> _What you need to do_
An exact repetition of every entry, with no images, is the required answer.

> _Provided material_

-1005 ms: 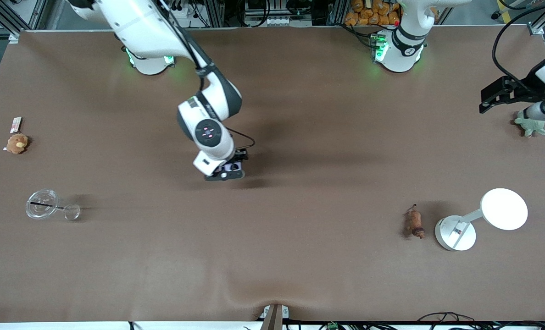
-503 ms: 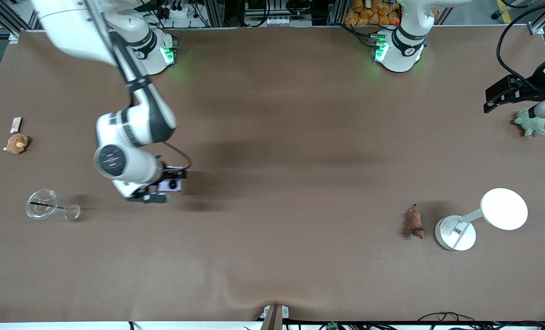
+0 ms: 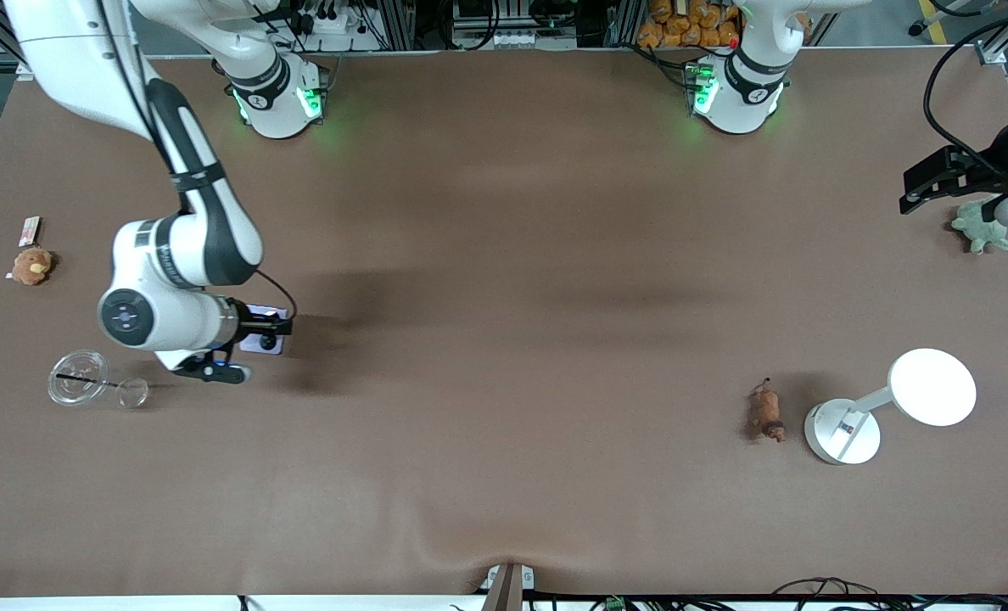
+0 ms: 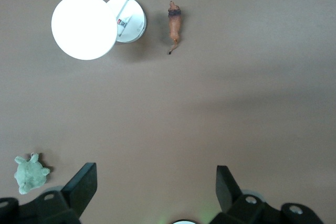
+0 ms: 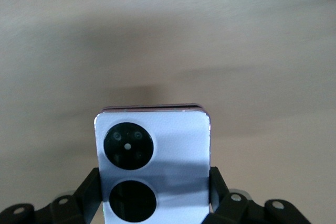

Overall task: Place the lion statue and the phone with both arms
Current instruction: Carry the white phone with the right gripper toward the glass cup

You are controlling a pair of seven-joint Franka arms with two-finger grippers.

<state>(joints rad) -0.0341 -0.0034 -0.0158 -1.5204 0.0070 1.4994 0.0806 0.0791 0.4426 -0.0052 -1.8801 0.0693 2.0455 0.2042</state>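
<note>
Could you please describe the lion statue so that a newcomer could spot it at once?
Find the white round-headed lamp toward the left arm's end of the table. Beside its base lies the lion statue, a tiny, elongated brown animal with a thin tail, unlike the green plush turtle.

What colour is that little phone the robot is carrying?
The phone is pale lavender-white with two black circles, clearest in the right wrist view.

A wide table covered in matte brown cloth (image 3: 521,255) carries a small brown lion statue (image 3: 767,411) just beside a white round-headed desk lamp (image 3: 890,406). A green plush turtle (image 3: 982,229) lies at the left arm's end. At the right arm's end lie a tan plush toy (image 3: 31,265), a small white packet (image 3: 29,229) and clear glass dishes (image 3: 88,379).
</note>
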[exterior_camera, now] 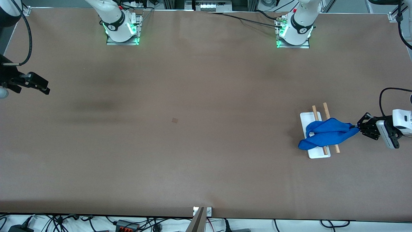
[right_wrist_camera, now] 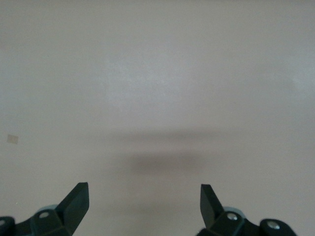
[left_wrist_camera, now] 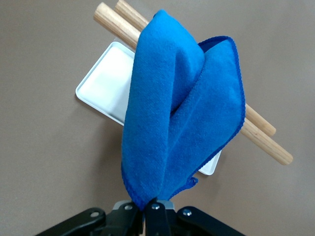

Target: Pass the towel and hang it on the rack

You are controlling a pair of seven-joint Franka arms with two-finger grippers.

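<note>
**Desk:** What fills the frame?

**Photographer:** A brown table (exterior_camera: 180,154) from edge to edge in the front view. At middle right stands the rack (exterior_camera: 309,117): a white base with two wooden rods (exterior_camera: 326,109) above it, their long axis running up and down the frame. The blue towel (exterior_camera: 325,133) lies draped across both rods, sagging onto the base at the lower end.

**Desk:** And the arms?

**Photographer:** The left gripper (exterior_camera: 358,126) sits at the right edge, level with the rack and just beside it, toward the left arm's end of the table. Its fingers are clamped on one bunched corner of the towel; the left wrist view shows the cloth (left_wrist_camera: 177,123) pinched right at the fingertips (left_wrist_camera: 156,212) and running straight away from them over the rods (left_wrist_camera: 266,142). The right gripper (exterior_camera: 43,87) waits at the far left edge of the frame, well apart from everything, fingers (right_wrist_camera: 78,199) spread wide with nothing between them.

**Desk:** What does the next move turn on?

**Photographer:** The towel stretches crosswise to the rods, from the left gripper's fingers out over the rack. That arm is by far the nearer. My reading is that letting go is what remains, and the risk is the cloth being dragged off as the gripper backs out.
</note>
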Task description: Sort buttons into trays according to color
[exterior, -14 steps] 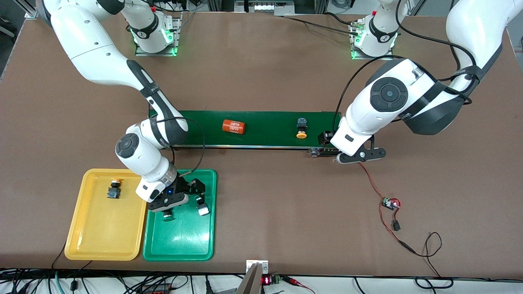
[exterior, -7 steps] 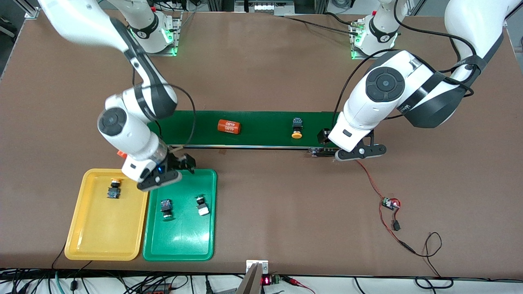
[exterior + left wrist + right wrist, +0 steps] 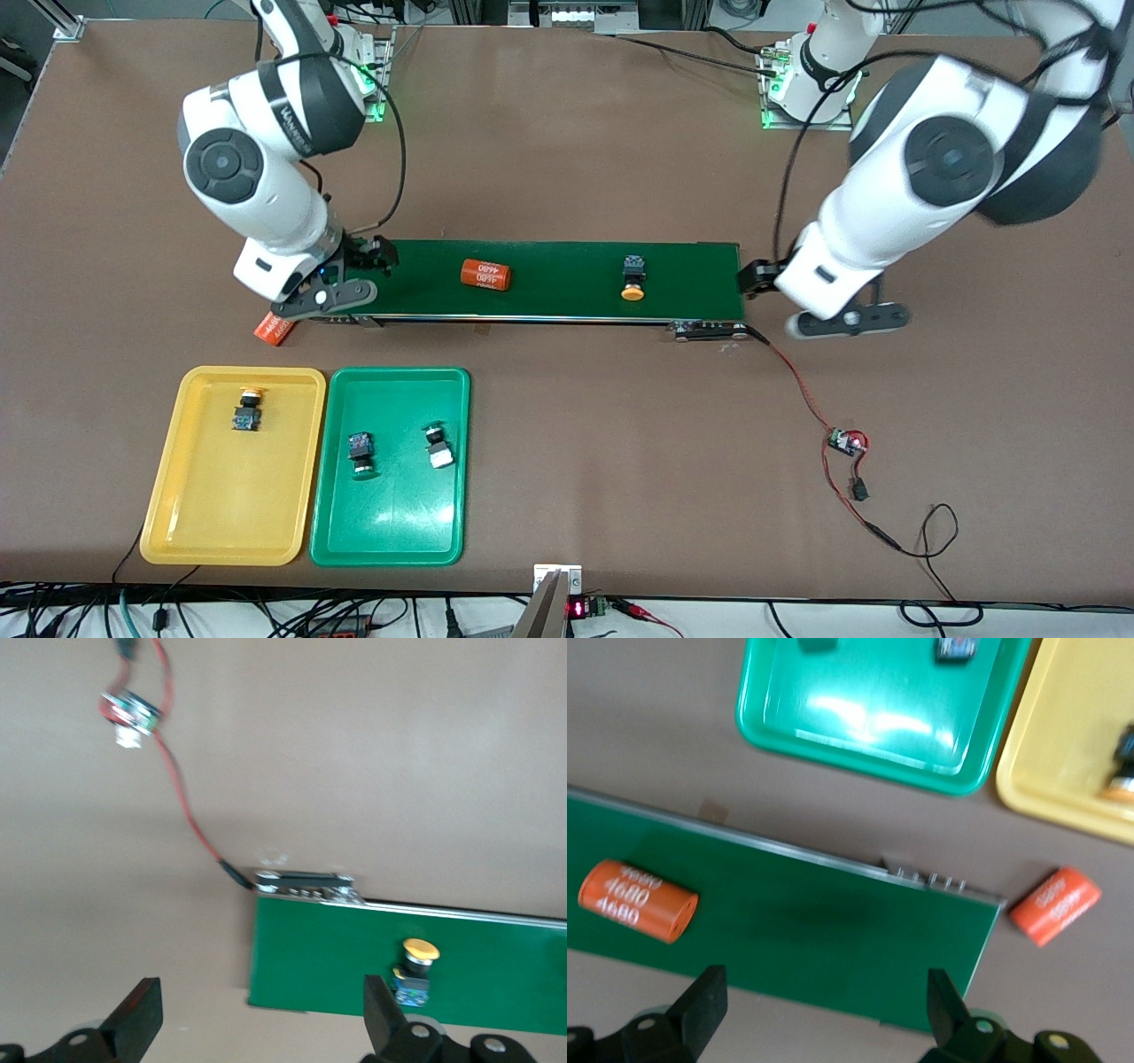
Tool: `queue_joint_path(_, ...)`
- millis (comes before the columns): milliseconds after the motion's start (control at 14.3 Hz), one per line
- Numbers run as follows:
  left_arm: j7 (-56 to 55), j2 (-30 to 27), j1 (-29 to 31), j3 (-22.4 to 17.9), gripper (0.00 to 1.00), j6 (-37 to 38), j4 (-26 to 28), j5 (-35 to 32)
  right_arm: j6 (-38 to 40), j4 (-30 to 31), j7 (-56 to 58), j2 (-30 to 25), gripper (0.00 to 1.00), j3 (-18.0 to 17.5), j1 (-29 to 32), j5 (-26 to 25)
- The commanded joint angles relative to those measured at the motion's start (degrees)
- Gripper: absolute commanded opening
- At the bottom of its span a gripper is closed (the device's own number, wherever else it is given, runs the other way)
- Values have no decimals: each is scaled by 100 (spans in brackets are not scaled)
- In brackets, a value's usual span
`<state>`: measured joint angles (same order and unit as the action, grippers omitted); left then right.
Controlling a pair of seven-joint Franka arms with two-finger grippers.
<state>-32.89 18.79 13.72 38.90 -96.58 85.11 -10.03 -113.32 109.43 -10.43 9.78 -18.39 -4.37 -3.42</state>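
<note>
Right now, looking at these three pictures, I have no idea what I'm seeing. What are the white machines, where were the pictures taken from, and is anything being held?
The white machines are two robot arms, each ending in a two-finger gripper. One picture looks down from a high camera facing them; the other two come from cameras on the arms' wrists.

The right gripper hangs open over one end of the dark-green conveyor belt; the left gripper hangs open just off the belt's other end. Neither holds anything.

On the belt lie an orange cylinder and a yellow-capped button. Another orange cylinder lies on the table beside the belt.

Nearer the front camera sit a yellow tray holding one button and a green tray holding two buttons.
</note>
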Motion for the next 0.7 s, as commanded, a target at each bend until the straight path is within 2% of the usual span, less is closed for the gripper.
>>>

> _Solved problem_
-1005 ms: 
-503 ms: 
+0 ms: 
+0 ms: 
+0 ms: 

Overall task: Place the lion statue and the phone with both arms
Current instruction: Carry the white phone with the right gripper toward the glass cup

You are controlling a pair of seven-joint Franka arms with two-finger grippers.

<state>(joints rad) -0.0341 -0.0034 -0.0158 -1.5204 0.0070 1.4994 0.0806 0.0791 0.4426 -0.0052 -1.8801 0.0693 2.0455 0.2042</state>
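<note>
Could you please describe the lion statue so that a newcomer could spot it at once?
Find the white round-headed lamp toward the left arm's end of the table. Beside its base lies the lion statue, a tiny, elongated brown animal with a thin tail, unlike the green plush turtle.

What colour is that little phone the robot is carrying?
The phone is pale lavender-white with two black circles, clearest in the right wrist view.

A wide table covered in matte brown cloth (image 3: 521,255) carries a small brown lion statue (image 3: 767,411) just beside a white round-headed desk lamp (image 3: 890,406). A green plush turtle (image 3: 982,229) lies at the left arm's end. At the right arm's end lie a tan plush toy (image 3: 31,265), a small white packet (image 3: 29,229) and clear glass dishes (image 3: 88,379).
</note>
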[exterior_camera, now] 
[right_wrist_camera, now] 
[left_wrist_camera, now] 

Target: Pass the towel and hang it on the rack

You are controlling a pair of seven-joint Franka arms with two-finger grippers.

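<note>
**Desk:** What fills the frame?

**Photographer:** A brown table (exterior_camera: 180,154) from edge to edge in the front view. At middle right stands the rack (exterior_camera: 309,117): a white base with two wooden rods (exterior_camera: 326,109) above it, their long axis running up and down the frame. The blue towel (exterior_camera: 325,133) lies draped across both rods, sagging onto the base at the lower end.

**Desk:** And the arms?

**Photographer:** The left gripper (exterior_camera: 358,126) sits at the right edge, level with the rack and just beside it, toward the left arm's end of the table. Its fingers are clamped on one bunched corner of the towel; the left wrist view shows the cloth (left_wrist_camera: 177,123) pinched right at the fingertips (left_wrist_camera: 156,212) and running straight away from them over the rods (left_wrist_camera: 266,142). The right gripper (exterior_camera: 43,87) waits at the far left edge of the frame, well apart from everything, fingers (right_wrist_camera: 78,199) spread wide with nothing between them.

**Desk:** What does the next move turn on?

**Photographer:** The towel stretches crosswise to the rods, from the left gripper's fingers out over the rack. That arm is by far the nearer. My reading is that letting go is what remains, and the risk is the cloth being dragged off as the gripper backs out.
</note>
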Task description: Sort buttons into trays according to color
[exterior, -14 steps] 
[exterior, -7 steps] 
[exterior + left wrist + right wrist, +0 steps] 
Tool: `queue_joint_path(_, ...)`
- millis (comes before the columns): milliseconds after the motion's start (control at 14.3 Hz), one per line
- Numbers run as follows:
  left_arm: j7 (-56 to 55), j2 (-30 to 27), j1 (-29 to 31), j3 (-22.4 to 17.9), gripper (0.00 to 1.00), j6 (-37 to 38), j4 (-26 to 28), j5 (-35 to 32)
  right_arm: j6 (-38 to 40), j4 (-30 to 31), j7 (-56 to 58), j2 (-30 to 25), gripper (0.00 to 1.00), j3 (-18.0 to 17.5), j1 (-29 to 32), j5 (-26 to 25)
- The commanded joint angles relative to those measured at the motion's start (degrees)
- Gripper: absolute commanded opening
- At the bottom of its span a gripper is closed (the device's own number, wherever else it is given, runs the other way)
- Values have no decimals: each is scaled by 100 (spans in brackets are not scaled)
- In brackets, a value's usual span
`<state>`: measured joint angles (same order and unit as the action, grippers omitted); left then right.
Controlling a pair of seven-joint Franka arms with two-finger grippers.
<state>-32.89 18.79 13.72 38.90 -96.58 85.11 -10.03 -113.32 109.43 -10.43 9.78 -18.39 -4.37 -3.42</state>
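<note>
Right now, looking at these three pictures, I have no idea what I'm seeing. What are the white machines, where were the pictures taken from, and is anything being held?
The white machines are two robot arms, each ending in a two-finger gripper. One picture looks down from a high camera facing them; the other two come from cameras on the arms' wrists.

The right gripper hangs open over one end of the dark-green conveyor belt; the left gripper hangs open just off the belt's other end. Neither holds anything.

On the belt lie an orange cylinder and a yellow-capped button. Another orange cylinder lies on the table beside the belt.

Nearer the front camera sit a yellow tray holding one button and a green tray holding two buttons.
</note>
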Motion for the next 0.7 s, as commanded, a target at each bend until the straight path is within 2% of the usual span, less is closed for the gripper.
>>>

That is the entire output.